_What you should do_.
Give back exactly the stretch of data below from the line holding "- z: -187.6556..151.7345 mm" through the line holding "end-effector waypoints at", both ends included, and leave the remaining lines out.

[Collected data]
'''
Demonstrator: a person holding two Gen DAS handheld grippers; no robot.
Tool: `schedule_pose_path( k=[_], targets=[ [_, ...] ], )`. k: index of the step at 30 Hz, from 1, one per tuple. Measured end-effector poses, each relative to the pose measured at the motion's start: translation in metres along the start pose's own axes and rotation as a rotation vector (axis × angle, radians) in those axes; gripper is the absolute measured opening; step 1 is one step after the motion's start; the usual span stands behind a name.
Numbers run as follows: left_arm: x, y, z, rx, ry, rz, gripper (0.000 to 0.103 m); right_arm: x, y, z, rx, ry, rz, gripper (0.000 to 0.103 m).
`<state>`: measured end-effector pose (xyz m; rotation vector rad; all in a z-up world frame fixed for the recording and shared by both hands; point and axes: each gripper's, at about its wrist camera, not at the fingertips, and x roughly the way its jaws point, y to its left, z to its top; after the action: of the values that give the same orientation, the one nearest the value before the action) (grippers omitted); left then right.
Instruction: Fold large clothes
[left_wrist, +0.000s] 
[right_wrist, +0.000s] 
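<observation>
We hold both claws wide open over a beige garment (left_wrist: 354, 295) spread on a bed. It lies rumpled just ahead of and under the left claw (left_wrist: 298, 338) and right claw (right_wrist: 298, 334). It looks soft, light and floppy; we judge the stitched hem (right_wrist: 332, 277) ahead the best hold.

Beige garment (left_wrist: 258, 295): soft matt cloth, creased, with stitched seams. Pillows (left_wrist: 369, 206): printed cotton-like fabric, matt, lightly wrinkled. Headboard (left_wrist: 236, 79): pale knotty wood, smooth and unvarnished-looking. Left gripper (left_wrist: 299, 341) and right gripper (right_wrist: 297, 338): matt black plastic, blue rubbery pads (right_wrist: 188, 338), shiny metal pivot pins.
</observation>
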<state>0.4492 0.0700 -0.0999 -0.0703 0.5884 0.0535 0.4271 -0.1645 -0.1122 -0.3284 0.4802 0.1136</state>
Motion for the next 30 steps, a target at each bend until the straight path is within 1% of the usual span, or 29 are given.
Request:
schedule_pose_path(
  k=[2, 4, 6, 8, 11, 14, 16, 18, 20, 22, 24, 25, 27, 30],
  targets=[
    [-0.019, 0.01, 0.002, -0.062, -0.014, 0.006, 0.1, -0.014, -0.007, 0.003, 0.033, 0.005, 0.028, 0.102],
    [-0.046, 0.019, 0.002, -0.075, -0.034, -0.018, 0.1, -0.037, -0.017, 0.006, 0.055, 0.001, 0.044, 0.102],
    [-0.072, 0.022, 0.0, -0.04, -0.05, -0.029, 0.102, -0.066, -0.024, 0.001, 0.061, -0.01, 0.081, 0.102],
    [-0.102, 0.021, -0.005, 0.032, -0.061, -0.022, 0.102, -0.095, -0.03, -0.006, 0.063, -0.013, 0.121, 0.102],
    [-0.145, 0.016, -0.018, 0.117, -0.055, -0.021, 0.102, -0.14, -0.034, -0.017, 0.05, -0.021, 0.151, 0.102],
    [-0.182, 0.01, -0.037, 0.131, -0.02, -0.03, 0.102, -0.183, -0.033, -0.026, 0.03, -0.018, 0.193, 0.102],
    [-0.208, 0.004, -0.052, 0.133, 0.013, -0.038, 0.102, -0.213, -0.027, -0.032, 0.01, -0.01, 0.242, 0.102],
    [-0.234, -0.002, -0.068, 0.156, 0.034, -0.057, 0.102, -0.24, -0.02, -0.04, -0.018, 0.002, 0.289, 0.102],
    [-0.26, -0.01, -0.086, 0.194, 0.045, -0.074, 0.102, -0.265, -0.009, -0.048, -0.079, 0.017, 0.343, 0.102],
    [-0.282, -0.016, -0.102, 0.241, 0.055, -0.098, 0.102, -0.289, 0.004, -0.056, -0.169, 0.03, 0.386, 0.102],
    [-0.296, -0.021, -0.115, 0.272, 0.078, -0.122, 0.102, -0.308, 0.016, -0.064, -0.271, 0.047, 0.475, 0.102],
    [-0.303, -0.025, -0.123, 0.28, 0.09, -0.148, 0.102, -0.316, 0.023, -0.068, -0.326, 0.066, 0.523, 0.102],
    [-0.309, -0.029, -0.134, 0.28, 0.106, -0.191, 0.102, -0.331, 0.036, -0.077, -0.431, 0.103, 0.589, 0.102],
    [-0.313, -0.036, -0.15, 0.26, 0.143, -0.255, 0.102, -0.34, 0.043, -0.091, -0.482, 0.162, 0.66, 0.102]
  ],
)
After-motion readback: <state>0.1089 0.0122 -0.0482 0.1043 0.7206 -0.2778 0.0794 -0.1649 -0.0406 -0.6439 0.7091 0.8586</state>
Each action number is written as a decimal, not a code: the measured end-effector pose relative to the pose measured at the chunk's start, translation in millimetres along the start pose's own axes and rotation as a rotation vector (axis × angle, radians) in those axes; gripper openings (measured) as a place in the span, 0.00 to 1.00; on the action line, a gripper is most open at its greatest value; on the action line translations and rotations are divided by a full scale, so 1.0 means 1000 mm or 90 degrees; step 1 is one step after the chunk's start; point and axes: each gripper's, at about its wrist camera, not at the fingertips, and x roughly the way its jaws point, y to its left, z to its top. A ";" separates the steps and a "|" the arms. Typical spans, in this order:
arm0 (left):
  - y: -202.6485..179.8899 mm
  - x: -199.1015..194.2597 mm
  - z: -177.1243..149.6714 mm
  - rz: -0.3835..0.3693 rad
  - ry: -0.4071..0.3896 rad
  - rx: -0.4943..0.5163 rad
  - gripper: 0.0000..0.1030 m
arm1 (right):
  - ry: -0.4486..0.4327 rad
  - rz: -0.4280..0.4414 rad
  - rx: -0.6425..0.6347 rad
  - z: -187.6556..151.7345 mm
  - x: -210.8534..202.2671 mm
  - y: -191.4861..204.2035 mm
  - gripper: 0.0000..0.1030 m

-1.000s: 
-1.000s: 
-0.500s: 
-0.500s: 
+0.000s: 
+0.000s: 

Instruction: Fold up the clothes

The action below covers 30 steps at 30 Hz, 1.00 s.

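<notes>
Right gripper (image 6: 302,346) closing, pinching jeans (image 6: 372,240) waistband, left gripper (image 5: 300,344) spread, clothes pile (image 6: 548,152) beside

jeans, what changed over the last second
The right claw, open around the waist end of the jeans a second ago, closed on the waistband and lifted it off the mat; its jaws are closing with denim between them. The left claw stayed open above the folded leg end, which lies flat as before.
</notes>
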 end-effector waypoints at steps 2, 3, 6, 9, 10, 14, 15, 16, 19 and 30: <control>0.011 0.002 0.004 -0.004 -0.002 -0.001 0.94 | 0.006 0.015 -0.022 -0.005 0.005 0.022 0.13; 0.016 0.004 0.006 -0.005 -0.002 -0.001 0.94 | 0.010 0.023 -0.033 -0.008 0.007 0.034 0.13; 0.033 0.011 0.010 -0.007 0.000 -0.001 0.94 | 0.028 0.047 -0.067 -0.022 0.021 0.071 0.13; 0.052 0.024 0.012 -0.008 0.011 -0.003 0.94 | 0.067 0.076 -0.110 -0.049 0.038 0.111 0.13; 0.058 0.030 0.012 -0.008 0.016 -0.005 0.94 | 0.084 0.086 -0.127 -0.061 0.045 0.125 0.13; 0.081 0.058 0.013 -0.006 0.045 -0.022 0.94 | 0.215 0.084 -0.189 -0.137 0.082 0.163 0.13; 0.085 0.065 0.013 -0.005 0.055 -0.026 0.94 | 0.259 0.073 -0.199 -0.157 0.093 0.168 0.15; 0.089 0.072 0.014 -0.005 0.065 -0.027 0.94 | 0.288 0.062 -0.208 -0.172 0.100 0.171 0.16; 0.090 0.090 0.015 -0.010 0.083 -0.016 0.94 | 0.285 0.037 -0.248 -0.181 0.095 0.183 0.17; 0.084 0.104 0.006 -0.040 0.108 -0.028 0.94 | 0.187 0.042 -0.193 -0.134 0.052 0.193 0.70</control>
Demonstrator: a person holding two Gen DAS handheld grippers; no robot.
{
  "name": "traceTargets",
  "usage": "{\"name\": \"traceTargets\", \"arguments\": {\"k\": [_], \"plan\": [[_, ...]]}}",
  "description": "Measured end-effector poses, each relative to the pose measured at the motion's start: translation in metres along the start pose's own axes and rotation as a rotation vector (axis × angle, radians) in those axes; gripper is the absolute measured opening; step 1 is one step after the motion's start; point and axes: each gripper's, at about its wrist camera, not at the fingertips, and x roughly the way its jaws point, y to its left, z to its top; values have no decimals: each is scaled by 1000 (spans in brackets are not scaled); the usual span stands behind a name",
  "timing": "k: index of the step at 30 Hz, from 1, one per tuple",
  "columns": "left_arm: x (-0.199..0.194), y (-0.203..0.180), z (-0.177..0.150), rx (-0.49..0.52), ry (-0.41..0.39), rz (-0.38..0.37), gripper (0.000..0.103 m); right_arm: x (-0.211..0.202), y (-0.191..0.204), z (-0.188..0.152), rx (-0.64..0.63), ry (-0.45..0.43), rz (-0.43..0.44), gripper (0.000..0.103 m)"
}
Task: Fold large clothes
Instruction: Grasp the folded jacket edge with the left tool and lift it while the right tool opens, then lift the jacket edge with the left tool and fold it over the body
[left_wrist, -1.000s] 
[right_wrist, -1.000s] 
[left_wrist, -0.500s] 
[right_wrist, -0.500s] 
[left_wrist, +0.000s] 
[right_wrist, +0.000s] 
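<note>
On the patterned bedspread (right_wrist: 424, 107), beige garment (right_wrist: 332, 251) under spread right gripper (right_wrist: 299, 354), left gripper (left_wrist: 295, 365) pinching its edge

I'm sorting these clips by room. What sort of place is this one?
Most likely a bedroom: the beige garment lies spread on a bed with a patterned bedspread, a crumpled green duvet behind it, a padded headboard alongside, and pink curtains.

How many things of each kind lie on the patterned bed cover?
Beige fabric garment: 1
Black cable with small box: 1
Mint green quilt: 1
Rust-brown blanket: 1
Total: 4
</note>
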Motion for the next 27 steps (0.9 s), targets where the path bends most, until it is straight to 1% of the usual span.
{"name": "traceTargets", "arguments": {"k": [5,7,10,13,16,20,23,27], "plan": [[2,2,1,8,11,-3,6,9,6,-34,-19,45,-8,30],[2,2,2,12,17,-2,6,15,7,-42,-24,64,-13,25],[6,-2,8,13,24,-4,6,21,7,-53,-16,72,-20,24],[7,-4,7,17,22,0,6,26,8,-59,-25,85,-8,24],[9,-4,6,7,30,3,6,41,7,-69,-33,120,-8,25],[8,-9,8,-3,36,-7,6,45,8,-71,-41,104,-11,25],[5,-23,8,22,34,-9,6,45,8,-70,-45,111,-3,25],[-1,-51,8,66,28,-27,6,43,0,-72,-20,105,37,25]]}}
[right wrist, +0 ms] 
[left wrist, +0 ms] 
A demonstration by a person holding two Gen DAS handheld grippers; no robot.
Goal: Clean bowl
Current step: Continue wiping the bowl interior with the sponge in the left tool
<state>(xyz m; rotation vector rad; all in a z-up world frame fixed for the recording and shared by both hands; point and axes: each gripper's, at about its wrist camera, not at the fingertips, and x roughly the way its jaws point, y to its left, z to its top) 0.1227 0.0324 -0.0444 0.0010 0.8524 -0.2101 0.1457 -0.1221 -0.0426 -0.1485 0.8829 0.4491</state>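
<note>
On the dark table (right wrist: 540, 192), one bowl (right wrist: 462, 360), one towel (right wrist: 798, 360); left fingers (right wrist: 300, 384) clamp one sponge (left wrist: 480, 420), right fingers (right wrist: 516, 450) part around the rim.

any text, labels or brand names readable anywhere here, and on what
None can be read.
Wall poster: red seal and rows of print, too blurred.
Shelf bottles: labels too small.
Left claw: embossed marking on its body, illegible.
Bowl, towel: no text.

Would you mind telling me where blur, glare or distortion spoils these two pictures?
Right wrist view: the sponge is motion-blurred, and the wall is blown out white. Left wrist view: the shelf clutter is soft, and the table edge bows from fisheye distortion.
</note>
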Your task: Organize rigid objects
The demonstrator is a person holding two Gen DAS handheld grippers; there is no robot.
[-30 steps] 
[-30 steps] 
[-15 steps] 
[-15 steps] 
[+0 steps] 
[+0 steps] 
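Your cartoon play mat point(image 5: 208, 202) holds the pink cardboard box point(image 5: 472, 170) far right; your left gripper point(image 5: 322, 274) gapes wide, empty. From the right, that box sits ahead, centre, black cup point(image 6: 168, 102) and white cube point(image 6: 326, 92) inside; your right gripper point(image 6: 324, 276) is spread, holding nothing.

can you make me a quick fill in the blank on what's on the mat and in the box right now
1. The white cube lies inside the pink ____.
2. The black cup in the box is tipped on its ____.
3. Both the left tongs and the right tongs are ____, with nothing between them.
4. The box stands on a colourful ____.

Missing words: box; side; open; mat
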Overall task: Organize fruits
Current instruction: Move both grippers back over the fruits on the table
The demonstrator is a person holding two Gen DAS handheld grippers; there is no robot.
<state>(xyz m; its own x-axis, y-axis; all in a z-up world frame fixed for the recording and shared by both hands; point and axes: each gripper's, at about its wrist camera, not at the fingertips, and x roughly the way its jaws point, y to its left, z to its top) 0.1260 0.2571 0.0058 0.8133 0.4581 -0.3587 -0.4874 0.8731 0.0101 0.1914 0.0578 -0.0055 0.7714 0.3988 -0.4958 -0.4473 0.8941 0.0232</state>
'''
_The answer_.
  - z: -187.6556..151.7345 mm
  - x: -210.8534..202.2671 mm
  - y: -191.4861..204.2035 mm
  - gripper: 0.0000..0.1030 m

-1.000s: 
-1.000s: 
-0.500s: 
-0.500s: 
+0.000s: 
+0.000s: 

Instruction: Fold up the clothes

The action below covers 30 steps at 30 Hz, 1.00 s.

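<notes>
Right gripper (image 6: 302,346) closing, pinching jeans (image 6: 372,240) waistband, left gripper (image 5: 300,344) spread, clothes pile (image 6: 548,152) beside

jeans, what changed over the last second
The right claw, open around the waist end of the jeans a second ago, closed on the waistband and lifted it off the mat; its jaws are closing with denim between them. The left claw stayed open above the folded leg end, which lies flat as before.
</notes>
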 end-effector waypoints at steps 2, 3, 6, 9, 10, 14, 15, 16, 19 and 30: <control>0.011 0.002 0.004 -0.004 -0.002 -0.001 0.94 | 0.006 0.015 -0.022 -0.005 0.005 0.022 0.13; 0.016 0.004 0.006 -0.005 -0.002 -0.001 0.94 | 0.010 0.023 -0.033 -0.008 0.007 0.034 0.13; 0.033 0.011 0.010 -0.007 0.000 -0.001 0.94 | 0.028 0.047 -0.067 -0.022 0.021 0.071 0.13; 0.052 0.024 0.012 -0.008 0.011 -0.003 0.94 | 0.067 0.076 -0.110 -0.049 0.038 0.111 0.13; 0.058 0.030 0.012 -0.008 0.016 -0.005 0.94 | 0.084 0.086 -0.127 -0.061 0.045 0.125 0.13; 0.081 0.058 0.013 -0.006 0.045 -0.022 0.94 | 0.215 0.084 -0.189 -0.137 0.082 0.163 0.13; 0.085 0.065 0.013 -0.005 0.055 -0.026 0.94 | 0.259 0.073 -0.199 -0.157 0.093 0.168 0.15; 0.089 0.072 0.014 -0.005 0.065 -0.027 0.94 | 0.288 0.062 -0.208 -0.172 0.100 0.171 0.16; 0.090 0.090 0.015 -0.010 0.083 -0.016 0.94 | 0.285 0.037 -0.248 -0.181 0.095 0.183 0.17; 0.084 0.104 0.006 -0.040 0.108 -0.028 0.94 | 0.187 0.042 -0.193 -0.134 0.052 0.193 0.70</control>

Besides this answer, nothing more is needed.